Childress v. Lewis-Gale Clinic, Inc.

45 Va. Cir. 442, 1998 Va. Cir. LEXIS 97
CourtSalem County Circuit Court
DecidedMay 5, 1998
DocketCase No. CL95-190
StatusPublished

This text of 45 Va. Cir. 442 (Childress v. Lewis-Gale Clinic, Inc.) is published on Counsel Stack Legal Research, covering Salem County Circuit Court primary law. Counsel Stack provides free access to over 12 million legal documents including statutes, case law, regulations, and constitutions.

Bluebook
Childress v. Lewis-Gale Clinic, Inc., 45 Va. Cir. 442, 1998 Va. Cir. LEXIS 97 (Va. Super. Ct. 1998).

Opinion

By Judge Robert P. Doherty, Jr.

On May 1, 1997, an order was entered sustaining the Defendant’s demurrer and/or dismissing all of the counts of Plaintiffs Motion for Judgment. The Plaintiff was given an opportunity to file an amended pleading as to his count alleging abandonment by his health care providers. That amended Motion for Judgment was timely filed. The Plaintiff realleged his claim for abandonment and added new allegations for defamation and for fraud and/or misrepresentation. Defendants demurred to this amended pleading and filed a Special Plea in Bar alleging that the newly pleaded allegations of defamation and of fraud and/or misrepresentation were barred by the applicable statutes of limitations. Plaintiffs reply argument indicates that he interprets his amended pleading as also alleging an action for emotional distress.

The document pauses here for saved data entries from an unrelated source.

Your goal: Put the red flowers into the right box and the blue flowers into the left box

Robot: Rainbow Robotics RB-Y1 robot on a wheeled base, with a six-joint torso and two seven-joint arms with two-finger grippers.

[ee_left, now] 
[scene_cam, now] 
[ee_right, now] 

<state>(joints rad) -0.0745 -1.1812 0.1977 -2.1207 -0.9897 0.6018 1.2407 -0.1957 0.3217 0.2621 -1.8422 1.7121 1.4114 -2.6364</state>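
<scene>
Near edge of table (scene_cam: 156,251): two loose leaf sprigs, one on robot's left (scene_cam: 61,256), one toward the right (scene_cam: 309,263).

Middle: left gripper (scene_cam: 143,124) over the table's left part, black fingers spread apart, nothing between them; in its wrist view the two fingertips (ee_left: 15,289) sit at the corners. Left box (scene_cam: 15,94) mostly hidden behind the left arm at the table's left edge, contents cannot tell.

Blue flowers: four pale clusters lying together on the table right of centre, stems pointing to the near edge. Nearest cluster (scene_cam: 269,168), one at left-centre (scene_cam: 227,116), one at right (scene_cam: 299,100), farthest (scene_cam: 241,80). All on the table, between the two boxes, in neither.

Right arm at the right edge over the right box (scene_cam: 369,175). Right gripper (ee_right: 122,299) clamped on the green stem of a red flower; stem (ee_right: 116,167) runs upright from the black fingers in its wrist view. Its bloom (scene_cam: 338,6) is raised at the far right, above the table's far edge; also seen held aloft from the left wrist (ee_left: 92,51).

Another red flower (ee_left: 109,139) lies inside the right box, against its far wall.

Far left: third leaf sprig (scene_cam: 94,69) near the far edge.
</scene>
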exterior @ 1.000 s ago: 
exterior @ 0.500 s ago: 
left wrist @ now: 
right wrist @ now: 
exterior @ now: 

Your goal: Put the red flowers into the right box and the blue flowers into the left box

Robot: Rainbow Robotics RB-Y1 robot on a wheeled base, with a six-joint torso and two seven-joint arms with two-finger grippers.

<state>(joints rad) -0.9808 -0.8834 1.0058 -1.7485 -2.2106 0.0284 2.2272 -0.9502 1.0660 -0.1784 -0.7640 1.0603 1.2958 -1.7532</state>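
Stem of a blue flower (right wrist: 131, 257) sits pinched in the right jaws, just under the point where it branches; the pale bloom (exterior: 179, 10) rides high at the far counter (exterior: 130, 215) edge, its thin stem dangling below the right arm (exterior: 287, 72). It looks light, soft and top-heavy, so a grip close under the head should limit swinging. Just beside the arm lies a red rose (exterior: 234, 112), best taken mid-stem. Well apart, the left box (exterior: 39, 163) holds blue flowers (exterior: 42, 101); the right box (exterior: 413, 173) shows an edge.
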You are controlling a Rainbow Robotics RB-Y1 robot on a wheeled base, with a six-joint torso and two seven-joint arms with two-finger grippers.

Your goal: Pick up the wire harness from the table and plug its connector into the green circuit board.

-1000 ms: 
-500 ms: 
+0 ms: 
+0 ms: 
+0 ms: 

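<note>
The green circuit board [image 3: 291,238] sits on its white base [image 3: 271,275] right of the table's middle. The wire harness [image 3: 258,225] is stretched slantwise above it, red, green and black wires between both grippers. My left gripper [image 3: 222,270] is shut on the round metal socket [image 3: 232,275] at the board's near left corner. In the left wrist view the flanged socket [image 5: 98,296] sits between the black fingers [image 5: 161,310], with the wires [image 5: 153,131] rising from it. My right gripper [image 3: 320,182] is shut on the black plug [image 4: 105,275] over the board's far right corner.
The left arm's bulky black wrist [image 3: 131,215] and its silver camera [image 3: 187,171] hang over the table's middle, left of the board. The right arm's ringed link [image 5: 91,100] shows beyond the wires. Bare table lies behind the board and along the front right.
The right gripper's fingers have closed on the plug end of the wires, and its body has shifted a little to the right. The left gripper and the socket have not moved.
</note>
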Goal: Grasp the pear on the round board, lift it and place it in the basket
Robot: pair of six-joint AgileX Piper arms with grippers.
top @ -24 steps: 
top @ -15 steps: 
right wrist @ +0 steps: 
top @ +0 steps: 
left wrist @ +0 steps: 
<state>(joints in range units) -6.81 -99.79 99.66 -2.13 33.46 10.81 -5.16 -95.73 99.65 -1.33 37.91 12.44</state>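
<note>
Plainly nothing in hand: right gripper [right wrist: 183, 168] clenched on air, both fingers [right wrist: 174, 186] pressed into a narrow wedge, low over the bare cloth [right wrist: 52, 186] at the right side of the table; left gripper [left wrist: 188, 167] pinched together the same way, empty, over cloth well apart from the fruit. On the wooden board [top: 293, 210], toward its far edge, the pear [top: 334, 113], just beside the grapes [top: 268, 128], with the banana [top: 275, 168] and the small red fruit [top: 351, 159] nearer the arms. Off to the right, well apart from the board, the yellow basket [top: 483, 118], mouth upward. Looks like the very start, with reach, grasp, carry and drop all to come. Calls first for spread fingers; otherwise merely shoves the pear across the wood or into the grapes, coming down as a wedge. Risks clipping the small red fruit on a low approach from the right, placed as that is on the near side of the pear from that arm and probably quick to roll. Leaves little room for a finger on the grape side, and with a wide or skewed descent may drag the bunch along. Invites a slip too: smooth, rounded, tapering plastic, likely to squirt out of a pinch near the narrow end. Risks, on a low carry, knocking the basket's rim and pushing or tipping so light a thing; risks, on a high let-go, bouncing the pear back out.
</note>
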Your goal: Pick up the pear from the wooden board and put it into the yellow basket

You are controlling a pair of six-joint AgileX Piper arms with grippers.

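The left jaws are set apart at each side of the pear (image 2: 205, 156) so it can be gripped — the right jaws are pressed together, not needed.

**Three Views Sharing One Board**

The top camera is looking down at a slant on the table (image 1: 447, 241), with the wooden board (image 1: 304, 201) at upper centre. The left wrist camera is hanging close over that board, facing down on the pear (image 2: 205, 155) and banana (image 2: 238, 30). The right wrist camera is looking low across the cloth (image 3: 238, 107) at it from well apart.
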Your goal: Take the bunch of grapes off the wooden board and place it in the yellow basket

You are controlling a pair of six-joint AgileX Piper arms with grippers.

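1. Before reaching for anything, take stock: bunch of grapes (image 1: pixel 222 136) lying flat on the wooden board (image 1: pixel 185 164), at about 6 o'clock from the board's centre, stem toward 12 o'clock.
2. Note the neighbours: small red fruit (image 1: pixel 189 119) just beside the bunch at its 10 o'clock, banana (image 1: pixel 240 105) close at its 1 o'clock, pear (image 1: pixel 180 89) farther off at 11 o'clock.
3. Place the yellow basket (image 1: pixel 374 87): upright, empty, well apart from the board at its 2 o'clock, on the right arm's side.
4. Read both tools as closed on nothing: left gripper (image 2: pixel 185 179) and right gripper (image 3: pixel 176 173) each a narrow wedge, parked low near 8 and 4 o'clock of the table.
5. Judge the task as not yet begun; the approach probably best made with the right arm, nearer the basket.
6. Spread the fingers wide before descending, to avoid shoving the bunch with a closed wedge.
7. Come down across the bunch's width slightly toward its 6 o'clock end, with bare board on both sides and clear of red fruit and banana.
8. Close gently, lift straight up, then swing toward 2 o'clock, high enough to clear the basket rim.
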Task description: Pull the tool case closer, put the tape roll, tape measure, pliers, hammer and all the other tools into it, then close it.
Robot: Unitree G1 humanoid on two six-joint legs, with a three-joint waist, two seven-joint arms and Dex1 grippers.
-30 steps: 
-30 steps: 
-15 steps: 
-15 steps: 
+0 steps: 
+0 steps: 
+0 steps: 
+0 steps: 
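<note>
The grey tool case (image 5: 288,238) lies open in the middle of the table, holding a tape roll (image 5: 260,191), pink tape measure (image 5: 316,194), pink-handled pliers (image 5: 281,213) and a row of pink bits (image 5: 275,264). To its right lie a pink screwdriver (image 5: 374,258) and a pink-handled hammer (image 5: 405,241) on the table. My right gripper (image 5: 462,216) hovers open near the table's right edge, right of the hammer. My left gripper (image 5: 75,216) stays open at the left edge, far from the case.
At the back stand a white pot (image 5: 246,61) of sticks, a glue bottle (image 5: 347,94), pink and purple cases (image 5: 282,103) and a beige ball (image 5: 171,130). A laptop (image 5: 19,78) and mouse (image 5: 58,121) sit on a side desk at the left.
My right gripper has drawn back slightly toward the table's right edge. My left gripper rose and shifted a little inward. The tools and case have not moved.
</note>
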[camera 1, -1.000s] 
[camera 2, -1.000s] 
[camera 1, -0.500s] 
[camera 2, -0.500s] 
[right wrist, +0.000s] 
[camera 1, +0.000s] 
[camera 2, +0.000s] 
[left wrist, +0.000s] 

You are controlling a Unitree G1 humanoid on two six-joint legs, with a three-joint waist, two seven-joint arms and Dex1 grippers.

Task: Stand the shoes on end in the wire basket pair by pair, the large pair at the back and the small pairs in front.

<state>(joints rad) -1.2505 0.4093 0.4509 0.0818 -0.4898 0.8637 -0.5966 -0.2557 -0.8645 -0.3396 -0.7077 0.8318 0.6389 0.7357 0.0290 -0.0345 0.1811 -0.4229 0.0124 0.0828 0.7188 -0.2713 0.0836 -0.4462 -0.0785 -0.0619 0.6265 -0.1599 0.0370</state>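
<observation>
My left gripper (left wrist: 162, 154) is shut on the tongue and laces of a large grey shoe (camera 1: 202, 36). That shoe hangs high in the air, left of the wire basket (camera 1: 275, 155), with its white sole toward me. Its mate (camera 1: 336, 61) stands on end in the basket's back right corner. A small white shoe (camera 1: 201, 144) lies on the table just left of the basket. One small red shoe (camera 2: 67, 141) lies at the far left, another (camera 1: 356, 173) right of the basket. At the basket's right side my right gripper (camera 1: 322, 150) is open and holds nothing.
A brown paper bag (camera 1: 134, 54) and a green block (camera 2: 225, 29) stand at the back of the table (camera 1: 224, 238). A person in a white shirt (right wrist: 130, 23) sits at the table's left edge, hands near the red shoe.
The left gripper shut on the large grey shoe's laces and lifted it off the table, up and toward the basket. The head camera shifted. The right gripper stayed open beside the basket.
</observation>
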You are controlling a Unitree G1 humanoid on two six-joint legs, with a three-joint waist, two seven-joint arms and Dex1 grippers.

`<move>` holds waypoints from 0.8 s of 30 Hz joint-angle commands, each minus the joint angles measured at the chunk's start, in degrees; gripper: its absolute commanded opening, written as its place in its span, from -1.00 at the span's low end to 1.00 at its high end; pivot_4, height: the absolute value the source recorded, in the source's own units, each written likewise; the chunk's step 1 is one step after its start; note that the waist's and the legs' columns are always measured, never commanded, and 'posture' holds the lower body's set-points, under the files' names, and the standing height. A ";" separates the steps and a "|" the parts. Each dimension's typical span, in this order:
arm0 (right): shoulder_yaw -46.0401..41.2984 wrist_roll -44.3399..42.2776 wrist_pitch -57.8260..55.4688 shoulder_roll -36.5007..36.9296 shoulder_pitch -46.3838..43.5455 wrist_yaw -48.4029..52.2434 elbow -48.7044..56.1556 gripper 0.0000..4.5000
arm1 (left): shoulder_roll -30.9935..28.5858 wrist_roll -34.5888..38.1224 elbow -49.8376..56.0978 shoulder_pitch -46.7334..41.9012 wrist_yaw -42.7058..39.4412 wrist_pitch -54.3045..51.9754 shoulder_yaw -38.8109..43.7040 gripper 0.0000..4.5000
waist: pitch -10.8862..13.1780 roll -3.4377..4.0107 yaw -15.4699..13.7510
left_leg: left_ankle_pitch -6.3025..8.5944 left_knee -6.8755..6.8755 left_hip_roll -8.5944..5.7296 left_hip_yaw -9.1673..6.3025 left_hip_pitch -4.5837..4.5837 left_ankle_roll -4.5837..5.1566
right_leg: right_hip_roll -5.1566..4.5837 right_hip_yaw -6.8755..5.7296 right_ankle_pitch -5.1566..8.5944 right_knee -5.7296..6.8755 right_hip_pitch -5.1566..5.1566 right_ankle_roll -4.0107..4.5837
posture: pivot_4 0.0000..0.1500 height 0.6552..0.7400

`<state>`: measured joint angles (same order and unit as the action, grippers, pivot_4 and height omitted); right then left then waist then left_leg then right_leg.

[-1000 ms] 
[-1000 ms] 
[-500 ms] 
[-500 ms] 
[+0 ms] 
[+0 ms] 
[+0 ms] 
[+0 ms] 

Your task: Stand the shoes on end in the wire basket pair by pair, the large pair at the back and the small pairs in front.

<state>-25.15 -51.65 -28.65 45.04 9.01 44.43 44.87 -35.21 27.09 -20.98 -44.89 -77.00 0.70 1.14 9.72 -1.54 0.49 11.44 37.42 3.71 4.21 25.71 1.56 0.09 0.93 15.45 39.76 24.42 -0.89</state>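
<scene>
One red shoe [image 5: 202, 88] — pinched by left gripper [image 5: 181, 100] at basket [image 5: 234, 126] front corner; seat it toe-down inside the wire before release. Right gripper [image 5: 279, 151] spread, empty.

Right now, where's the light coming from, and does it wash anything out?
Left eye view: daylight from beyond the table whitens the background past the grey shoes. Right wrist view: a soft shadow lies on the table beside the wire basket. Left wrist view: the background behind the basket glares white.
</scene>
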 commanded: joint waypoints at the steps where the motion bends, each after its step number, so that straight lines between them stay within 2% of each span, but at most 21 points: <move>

The court previously advised the pro se Plaintiff, both orally and in writing, that it would be in his best interest to hire counsel. The Plaintiff failed to do so and has represented himself throughout these proceedings. His representation included filing legal memoranda in support of his various positions. Many of his legal arguments demonstrate a basic misunderstanding of the law and of the cases upon which he relies. Nonetheless, a pro se Plaintiff is held to the same standard as would be a Plaintiff represented by competent counsel.

[443]*443 Statute of Limitations

Defendant’s Special Plea in Bar of the Statute of Limitations as to the newly filed allegations of defamation and of fraud and/or misrepresentation is granted. The two year statute of limitations for Plaintiffs personal injury actions commenced running during the month of November 1993, that being the time when the Plaintiff knew or should have known that his alleged injuries had occurred. The Amended Bill of Complaint which first raised these new tort claims was not filed until May 30, 1997, more than two years after the actions accrued. The Defendants’ Special Plea of the Statute of Limitations is sustained as to the claims of defamation and of fraud and/or misrepresentation.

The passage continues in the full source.